TASK INSTRUCTIONS »
Stopping at the line that holds "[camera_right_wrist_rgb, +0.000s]", repeat the lines below exactly, starting from the very first and including that final line.
::: MATERIAL FOR THE TASK :::
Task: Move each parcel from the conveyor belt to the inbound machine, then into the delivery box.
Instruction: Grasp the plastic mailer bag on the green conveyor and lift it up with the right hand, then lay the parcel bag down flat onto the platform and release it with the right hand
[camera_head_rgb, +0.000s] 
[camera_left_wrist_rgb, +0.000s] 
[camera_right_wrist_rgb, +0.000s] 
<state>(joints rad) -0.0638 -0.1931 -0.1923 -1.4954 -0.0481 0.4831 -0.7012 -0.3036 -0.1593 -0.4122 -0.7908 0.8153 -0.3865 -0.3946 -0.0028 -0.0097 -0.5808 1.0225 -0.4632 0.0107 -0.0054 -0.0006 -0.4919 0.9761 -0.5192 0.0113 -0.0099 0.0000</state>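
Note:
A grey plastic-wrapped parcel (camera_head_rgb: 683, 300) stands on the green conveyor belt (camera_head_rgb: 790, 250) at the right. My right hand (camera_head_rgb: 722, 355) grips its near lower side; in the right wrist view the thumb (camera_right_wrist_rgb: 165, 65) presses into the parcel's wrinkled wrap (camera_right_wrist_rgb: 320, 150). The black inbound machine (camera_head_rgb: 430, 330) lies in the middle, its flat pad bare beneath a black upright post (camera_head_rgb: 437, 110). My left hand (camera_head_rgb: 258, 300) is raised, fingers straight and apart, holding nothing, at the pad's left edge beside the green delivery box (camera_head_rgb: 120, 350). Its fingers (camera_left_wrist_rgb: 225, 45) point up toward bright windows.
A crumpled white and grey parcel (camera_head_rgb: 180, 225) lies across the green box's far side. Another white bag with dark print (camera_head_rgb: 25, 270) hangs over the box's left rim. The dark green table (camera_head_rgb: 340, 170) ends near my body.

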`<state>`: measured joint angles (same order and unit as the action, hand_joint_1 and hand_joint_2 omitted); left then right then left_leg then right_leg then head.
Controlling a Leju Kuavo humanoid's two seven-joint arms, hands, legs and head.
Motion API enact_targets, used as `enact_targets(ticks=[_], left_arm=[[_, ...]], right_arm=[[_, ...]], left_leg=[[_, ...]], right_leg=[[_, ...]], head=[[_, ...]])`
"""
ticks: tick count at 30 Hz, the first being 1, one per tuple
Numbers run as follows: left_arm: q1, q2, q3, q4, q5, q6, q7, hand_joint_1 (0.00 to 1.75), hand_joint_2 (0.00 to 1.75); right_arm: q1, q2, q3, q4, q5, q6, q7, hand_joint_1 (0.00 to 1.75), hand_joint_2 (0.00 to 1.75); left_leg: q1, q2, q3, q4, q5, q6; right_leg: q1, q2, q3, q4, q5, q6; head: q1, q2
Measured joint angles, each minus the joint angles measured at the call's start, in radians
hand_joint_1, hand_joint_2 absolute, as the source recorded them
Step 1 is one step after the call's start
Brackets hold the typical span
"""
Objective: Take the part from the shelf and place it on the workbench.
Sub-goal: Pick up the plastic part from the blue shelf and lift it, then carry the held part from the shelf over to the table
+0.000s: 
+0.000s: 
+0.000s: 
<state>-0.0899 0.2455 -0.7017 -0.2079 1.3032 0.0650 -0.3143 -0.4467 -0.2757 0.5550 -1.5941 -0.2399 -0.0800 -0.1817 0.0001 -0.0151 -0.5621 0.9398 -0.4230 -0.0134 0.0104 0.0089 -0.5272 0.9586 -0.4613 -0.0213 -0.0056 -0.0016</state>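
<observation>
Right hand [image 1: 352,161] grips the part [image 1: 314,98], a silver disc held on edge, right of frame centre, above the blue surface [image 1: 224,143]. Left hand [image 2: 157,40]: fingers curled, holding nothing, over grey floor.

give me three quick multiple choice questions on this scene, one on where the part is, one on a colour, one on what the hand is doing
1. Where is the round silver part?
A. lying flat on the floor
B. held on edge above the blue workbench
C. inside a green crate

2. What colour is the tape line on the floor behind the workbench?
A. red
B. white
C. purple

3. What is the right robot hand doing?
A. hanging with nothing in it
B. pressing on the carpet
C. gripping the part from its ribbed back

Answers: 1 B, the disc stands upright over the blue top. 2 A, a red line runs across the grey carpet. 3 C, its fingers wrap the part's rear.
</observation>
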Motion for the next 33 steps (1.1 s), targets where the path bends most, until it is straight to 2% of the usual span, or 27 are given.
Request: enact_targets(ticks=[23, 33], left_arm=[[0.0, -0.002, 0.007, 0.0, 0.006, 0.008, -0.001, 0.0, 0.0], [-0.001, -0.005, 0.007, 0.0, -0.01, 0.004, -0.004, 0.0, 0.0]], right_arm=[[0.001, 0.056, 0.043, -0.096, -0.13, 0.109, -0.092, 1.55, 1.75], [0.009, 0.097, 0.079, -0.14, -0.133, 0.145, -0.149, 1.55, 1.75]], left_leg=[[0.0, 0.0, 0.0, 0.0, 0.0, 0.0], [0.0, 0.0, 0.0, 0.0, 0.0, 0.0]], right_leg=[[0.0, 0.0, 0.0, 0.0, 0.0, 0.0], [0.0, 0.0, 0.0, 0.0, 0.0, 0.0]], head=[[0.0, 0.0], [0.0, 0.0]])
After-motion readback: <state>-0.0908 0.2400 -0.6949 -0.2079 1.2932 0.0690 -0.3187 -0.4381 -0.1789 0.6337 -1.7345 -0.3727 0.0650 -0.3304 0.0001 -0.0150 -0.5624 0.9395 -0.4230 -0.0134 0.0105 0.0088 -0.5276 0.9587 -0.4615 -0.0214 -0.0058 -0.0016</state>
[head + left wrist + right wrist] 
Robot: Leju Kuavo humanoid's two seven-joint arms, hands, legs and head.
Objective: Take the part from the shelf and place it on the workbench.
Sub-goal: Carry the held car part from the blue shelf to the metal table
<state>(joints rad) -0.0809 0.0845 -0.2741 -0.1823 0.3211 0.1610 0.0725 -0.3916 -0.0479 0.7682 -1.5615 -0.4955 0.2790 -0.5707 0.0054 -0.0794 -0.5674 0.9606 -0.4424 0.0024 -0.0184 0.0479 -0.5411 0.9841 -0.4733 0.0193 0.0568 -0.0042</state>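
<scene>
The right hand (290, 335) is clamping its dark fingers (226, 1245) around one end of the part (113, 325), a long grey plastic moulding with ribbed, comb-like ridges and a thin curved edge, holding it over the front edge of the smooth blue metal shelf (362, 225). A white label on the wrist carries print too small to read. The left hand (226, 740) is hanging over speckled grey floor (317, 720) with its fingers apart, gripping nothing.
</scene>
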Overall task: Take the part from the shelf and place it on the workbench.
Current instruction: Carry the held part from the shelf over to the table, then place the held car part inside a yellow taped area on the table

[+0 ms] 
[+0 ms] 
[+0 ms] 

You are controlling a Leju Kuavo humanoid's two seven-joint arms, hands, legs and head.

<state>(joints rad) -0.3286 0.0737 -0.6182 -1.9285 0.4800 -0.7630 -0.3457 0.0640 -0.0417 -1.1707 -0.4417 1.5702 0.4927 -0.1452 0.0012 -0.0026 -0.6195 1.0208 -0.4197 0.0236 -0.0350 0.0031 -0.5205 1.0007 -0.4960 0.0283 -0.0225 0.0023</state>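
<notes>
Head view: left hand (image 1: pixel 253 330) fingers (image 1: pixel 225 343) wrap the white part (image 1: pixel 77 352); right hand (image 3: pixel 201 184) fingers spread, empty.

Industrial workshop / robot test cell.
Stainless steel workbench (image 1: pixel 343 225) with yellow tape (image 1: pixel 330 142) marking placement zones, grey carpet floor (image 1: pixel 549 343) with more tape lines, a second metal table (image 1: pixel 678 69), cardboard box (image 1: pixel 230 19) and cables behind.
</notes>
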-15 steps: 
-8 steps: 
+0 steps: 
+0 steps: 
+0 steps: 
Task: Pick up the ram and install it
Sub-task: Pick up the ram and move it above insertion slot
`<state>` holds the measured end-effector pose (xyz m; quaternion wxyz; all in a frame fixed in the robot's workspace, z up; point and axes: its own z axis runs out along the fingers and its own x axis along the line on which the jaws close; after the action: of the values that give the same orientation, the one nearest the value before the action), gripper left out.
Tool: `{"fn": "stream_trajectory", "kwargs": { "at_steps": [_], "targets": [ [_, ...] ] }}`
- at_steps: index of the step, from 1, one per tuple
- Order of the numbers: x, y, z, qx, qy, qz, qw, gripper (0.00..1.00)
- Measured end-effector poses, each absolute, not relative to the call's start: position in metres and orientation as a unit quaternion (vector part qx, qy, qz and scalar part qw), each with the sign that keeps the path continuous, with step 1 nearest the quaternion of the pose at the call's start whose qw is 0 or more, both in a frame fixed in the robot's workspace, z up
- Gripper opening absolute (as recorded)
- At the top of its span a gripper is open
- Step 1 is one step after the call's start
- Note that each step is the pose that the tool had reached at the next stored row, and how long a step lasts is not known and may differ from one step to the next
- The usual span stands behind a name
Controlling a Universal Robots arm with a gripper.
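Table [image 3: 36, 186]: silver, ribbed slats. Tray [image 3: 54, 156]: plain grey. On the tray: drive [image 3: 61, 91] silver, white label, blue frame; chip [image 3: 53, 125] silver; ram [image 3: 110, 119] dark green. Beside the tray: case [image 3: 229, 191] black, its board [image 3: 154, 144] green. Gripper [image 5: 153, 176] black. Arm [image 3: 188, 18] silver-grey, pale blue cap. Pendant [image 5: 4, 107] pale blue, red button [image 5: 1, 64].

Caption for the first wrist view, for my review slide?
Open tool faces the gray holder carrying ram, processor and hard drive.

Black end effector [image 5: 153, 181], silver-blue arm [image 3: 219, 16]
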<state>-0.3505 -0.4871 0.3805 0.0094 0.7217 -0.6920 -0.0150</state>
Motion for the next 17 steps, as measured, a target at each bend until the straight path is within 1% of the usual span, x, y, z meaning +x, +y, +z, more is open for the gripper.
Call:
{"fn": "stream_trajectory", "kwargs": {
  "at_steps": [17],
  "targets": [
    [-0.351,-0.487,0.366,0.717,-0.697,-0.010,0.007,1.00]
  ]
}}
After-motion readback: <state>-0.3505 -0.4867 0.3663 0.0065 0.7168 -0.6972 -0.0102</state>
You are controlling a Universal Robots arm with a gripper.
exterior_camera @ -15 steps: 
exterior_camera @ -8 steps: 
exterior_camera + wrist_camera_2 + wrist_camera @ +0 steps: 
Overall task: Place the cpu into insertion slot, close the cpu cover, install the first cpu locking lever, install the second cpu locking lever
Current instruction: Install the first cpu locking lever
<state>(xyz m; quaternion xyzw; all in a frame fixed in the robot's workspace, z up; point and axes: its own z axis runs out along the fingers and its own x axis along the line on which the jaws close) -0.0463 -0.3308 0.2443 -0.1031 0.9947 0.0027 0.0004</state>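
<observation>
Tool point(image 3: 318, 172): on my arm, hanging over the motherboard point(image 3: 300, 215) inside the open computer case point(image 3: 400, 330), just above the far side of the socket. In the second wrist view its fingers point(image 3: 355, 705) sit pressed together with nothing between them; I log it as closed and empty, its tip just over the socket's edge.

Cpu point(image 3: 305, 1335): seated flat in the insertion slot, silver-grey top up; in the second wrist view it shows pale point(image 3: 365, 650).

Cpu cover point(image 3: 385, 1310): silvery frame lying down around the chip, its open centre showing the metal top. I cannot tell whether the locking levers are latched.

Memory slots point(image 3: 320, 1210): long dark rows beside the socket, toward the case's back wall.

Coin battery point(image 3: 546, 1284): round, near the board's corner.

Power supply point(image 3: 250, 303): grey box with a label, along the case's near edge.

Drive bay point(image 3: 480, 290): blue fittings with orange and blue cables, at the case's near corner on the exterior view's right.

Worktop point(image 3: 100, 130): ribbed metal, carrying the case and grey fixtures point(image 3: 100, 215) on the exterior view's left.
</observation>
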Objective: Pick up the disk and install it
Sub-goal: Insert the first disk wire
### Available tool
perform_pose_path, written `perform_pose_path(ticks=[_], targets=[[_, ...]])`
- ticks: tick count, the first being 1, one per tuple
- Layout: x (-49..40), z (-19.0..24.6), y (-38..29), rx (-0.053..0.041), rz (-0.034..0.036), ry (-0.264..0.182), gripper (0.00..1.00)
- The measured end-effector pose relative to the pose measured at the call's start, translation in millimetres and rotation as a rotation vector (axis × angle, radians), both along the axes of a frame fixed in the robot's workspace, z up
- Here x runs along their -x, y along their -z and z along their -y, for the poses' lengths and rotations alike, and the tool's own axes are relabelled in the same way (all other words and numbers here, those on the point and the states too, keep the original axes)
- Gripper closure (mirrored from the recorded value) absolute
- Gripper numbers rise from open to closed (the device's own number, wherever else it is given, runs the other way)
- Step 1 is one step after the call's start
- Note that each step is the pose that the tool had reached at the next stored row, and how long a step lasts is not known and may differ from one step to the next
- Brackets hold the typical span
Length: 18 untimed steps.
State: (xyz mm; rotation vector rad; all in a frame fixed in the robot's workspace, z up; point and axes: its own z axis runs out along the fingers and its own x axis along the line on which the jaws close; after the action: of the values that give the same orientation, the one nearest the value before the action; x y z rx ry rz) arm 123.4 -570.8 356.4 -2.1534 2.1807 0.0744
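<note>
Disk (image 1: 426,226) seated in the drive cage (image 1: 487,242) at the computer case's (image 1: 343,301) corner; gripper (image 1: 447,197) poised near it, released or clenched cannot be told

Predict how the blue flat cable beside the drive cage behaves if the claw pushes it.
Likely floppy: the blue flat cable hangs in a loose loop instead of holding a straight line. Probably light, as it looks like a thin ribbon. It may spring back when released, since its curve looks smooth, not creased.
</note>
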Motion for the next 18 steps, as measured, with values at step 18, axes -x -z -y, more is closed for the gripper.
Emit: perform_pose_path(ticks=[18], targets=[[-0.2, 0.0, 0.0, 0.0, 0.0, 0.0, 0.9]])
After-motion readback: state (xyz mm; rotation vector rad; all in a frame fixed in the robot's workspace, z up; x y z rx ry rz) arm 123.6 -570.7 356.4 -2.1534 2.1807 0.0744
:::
EXERCISE RESPONSE »
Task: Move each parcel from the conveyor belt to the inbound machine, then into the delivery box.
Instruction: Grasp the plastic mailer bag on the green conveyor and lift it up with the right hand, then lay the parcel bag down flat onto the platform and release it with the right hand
[camera_head_rgb, +0.000s] 
[camera_left_wrist_rgb, +0.000s] 
[camera_right_wrist_rgb, +0.000s] 

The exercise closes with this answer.